With Republicans in both chambers unsure how far to push against Obama's executive action to defer deportations for undocumented young adults and parents of legal U.S. residents, the Senate will take up a House-passed funding bill for the Department of Homeland Security—with controversial immigration provisions attached—as soon as it wraps up its fourth week on the Keystone XL pipeline, GOP leaders said.

The announcement comes as the House has delayed action, for now, on a separate border-security bill that some conservatives say isn't harsh enough. Depending on how long the House stays stalled on its border-security bill, the legislation being debated in the Senate could be the only immigration game in town.

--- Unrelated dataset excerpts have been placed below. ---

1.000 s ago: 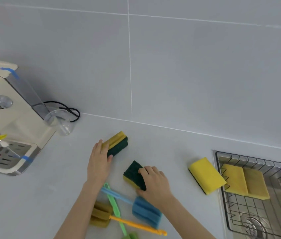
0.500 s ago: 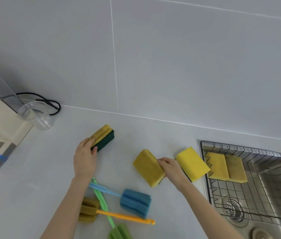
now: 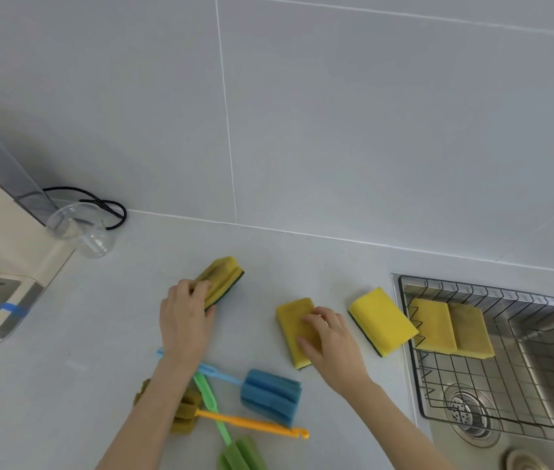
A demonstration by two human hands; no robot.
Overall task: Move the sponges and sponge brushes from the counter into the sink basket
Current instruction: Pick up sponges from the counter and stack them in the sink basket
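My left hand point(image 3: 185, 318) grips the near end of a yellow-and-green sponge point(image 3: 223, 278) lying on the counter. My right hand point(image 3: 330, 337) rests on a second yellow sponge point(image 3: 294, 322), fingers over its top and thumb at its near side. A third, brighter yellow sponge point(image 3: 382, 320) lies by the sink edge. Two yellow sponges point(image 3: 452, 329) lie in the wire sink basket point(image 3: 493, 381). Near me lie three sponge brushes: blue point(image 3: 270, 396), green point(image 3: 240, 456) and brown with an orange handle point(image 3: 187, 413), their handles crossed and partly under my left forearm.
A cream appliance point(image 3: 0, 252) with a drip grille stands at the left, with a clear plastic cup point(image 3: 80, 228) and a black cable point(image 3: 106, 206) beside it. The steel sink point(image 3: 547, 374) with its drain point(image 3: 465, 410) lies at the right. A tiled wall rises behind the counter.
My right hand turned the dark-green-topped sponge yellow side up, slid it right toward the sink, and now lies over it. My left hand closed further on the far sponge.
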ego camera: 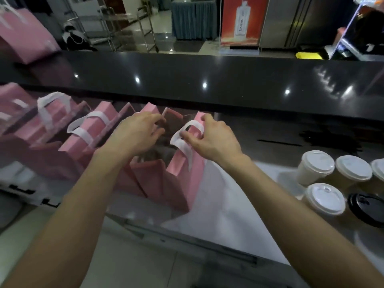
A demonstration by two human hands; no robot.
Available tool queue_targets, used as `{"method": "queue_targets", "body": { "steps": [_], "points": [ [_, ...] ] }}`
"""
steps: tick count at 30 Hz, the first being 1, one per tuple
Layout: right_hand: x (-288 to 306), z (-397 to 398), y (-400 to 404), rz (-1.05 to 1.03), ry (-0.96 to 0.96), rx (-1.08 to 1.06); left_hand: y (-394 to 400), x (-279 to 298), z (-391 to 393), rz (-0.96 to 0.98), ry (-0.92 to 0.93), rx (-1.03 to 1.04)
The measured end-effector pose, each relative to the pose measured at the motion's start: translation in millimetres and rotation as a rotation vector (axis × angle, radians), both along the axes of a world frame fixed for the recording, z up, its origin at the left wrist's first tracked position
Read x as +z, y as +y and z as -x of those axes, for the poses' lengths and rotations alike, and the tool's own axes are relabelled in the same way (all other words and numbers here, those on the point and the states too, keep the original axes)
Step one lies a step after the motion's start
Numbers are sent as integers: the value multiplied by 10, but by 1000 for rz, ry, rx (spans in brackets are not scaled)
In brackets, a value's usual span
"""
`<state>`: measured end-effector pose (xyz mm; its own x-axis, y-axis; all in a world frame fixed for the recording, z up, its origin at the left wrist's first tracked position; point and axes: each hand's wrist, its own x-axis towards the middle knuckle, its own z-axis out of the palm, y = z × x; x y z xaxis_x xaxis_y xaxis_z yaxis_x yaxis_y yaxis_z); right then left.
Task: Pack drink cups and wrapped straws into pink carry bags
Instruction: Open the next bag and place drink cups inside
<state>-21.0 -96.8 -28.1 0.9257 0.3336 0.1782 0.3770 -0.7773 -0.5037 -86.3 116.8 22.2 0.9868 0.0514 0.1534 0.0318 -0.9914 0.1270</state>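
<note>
Two hands: both mine, both on the same pink bag (182, 173), rightmost in the row.
Left hand (137, 134): fingers curled over the bag's far-left rim at the mouth, grip narrow, pulling that side open.
Right hand (209, 138): grip pinched on the bag's near wall right by its white handle (182, 140); thumb sits at the handle loop.
Open bag: mouth spread between my hands; inside is dark and blurred, can't tell what's in it.
Bag position: standing on the low counter (270, 146), under the black raised ledge (207, 80), with a white sheet (224, 200) just beside it on the right.
Other bags: row of pink bags (87, 138) standing to the left, touching one another, white handles up; contents not visible from here.
Extra bag: one more pink bag (22, 36) on the ledge, far left.
Cups: white-lidded cups (324, 179) grouped on the counter at right, well apart from the open bag; a black lid (365, 208) just beside them.
Straws: dark wrapped straws (330, 140) piled on the counter behind the cups; one lies apart, nearer the bag.
Cups in bags: none that I can see.
</note>
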Motion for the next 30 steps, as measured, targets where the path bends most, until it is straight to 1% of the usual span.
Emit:
{"method": "queue_targets", "body": {
  "steps": [2,4,6,8,10,13,16,21,26,30],
  "points": [
    [101,36,225,127,9,-43,156,-31,-30,8,22,-27],
    [176,114,413,220,82,-69,316,-54,-95,22,31,-56],
    [181,162,534,288,152,-52,441,-59,-186,27,37,-102],
    [170,178,592,301,185,-56,537,-56,-276,46,46,-160],
    [182,132,551,274,188,-124,602,-85,-375,39,42,-217],
    [263,43,320,262,167,-207,607,-97,-540,49,44,-297],
    [350,-17,-38,270,186,-233,484,-132,-673,93,42,-384],
    [451,-216,-646,215,217,-182,154,-226,-829,183,78,-480],
    [482,-551,-1199,254,194,-172,-284,-298,-942,202,100,-564],
    [521,-843,-1557,305,214,-106,-693,-374,-1080,225,114,-579]
  ]
}}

Senate leaders hope the Keystone debate will finish soon, although they failed in their first attempt to cut off debate Monday evening, falling short of the 60 votes needed to get to final passage. But several members were absent for that vote, and the floor managers expect that with more votes on amendments, the month-long Keystone debate will finish this week.

The testy DHS legislation will be next, up against a Feb. 27 deadline when the funding for the agency runs out. The leaders' announcement gives the Senate three weeks of floor time to focus on the president's actions, taking a few days off for the Presidents' Day holiday. The House-passed funding bill that the Senate will debate includes language to stop the administration's executive action to defer deportations, a benefit that could reach some 4 million unauthorized immigrants. Obama has threatened to veto the bill because of that language.

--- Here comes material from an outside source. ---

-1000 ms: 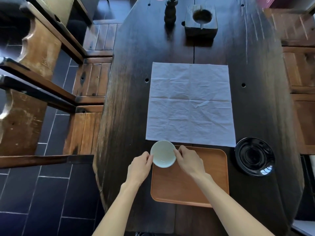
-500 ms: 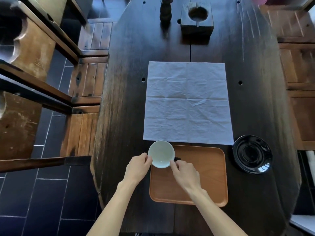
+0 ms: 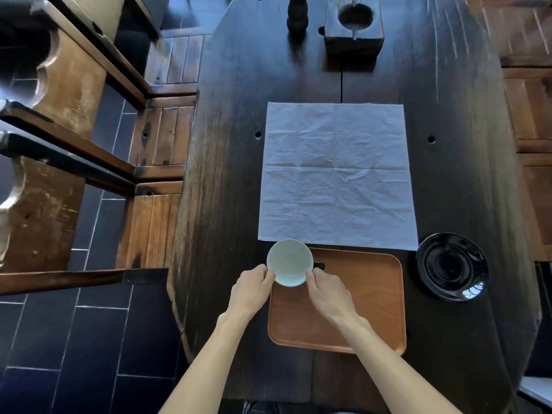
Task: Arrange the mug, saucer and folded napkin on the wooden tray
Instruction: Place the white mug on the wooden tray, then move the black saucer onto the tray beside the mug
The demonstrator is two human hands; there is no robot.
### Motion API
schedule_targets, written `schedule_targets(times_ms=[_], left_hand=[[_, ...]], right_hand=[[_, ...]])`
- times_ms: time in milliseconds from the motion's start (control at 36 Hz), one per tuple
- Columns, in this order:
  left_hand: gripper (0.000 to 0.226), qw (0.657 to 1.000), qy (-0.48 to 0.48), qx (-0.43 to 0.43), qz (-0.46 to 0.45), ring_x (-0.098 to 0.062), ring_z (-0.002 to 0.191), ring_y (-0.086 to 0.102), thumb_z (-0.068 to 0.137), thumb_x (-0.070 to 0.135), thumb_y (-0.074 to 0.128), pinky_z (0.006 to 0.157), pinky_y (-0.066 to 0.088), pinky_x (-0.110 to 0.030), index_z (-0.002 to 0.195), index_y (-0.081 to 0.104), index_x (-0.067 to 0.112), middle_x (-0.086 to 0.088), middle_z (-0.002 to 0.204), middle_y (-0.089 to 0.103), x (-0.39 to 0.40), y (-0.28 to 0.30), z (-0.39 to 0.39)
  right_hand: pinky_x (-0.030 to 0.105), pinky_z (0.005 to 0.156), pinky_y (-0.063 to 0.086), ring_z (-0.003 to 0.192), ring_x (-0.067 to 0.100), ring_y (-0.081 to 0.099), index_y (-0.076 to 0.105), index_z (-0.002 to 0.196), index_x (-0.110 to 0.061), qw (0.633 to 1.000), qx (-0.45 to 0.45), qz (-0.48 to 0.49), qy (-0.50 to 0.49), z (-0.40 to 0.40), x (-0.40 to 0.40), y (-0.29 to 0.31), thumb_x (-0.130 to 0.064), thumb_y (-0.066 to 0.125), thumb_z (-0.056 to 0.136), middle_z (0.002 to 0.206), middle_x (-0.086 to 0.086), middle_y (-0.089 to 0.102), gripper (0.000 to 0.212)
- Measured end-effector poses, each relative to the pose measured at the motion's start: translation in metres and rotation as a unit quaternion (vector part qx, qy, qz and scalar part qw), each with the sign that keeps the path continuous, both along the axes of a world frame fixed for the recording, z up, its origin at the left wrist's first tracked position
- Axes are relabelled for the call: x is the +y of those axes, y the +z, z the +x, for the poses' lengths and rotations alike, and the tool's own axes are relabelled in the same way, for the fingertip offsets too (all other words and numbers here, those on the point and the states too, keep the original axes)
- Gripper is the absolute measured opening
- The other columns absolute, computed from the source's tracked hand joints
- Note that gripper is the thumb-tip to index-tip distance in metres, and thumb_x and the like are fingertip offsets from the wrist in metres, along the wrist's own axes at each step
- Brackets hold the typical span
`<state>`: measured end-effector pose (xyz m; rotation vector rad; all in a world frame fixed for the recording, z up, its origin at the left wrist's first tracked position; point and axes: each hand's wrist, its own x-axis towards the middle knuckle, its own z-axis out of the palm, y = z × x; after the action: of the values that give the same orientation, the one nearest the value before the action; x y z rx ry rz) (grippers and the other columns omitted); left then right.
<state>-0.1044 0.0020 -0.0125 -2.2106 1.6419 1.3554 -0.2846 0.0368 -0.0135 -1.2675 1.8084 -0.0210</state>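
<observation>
A pale mug (image 3: 289, 261) with a white inside and a dark handle on its right stands at the far left corner of the wooden tray (image 3: 364, 297). My left hand (image 3: 254, 289) grips its left side and my right hand (image 3: 327, 291) grips its right side, just below the handle. A white napkin (image 3: 337, 177) lies spread flat and unfolded on the dark table beyond the tray. The black glossy saucer (image 3: 452, 265) rests on the table to the right of the tray.
The long dark wooden table (image 3: 227, 174) carries a dark wooden block with a round hole (image 3: 354, 28) and a turned dark post (image 3: 297, 14) at the far end. Wooden benches (image 3: 158, 138) stand along the left side, more wooden seating (image 3: 534, 115) on the right.
My right hand slid from the mug's far right side to its near right side, uncovering the dark handle. The mug stays at the tray's far left corner; the view shifted slightly.
</observation>
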Motion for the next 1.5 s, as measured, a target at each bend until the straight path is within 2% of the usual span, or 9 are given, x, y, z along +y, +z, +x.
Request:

Republicans are incensed that Obama used White House authority to take an action that they believe should be a decision of Congress. Before announcing the deferral program, Republicans have pointed out, Obama repeatedly told immigration-reform advocates that he didn't have the authority.

"This is an important fight to have," said Republican Sen. Roy Blunt of Missouri. "Sometimes you don't know how these legislative battles go until you have them."

Many conservatives both inside and outside the Senate will be watching Republican leaders closely, as some fear the leadership will cave too quickly and move a clean DHS funding bill rather than taking a stand against Obama.

It is unclear how the Republican protest in the Senate will play out, given that DHS funding is at risk. Blunt said he hopes the GOP can attract six Democrats to support the Republican bill, but that is unlikely. Most of the Democrats who have been sympathetic to the GOP's views on immigration were unseated in the November elections. Sen. Dick Durbin of Illinois, the second-ranking Democrat in the Senate, gave an impassioned speech on the floor Tuesday morning about the need to fund DHS without fighting about the president's actions.

Durbin also noted, as he has in the past, that Democrats wanted to fund DHS for an entire year in December. It was Republicans, he said, who insisted on a short-term stopgap funding bill so they could stage their fight on the deferred deportations. Now they get their chance.

Senate Majority Leader Mitch McConnell declined to answer a question from National Journalabout whether DHS funding is at risk, saying only that "we're turning to DHS as soon as we finish Keystone." Earlier this month, he said the agency would continue to be funded.

Sen. John Thune of South Dakota, the Republican conference chairman, indicated Tuesday that Republicans would not go so far as to allow DHS funding to lapse. DHS agents "have an important job to do. I expect they'll be resourced to do that job," he said.

The fight over the president's deferred action program can occur "in a separate way," Thune added.

One place where the conversation will begin is the Senate Judiciary Committee, which will hold a confirmation hearing for Obama's attorney general nominee Loretta Lynch this week. GOP Sen. Orrin Hatch of Utah, a longtime member of the committee and former chairman, said Tuesday that he expects Lynch to support the president on the executive action because she "has to," as his Cabinet pick.

"But the question is, how does she support him?" Hatch wondered.

Late last year, the Justice Department released an analysis supporting the president's legal authority to determine who is deported and who isn't, but Hatch had some advice for Lynch on that document: that she should form her own opinion. "I would think she needs to study it a little more," he said.